Mehr als 50.000 Menschen haben innerhalb von drei Wochen die Petition zur Einführung einer Finanztransaktionssteuer unterzeichnet. Damit hat das Bündniss "Steuer gegen Armut" das erforderliche Quorum für eine öffentliche Anhörung im Petitionsausschuss des Bundestages erreicht. Die Frist zur Unterzeichnung wurde verlängert.
Obwohl wir die erforderlichen 50.000 Stimmen schon zusammen sind, sollten diejenigen, die die letzte Fristsetzung verpasst haben, jetzt noch die Gelegenheit zur Unterzeichnung nutzen. Umso deutlicher wird den Politikern werden, wie viele Menschen hinter der Forderung stehen.

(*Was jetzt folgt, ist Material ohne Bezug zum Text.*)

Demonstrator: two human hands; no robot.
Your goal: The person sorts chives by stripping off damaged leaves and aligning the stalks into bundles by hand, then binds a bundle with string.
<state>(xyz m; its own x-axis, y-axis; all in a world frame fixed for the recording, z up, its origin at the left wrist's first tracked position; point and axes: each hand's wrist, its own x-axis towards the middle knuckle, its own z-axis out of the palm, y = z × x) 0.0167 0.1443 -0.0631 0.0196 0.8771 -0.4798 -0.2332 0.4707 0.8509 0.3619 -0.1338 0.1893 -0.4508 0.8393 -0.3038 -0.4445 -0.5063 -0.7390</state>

DGB-Vorstandsmitglied Claus Matecki: "Es reichen keine Lippenbekenntnisse mehr, die Bundesregierung muss handeln. Wir fordern sie auf, auf europäischer Ebene alle Initiativen zu unterstützen, die eine Finanztransaktionssteuer als eine der Konsequenzen aus der Finanzkrise umsetzen wollen." Im nationalen Rahmen müssten alle Möglichkeiten ausgeschöpft werden, steuerbefreite Finanzprodukte mit einer Art Umsatzsteuer zu belegen.
"Eine solche Finanzproduktesteuer gibt es in unterschiedlichen Varianten in vielen Staaten - etwa in Belgien, Finnland, Griechenland, Großbritannien, Irland, Malta, Polen, Zypern und sogar in der Schweiz", sagte Matecki.
Bereits Mitte Oktober hatten die Unterzeichner der Kampagne "Steuer gegen Armut" einen offenen Brief an die Bundesregierung geschrieben. Die schwarz-gelbe Koalition solle dafür eintreten, dass die Finanztransaktionssteuer auch von anderen Ländern umgesetzt werde. Unter den unterzeichnenden 40 Organisationen und Einzelpersonen ist auch der DGB.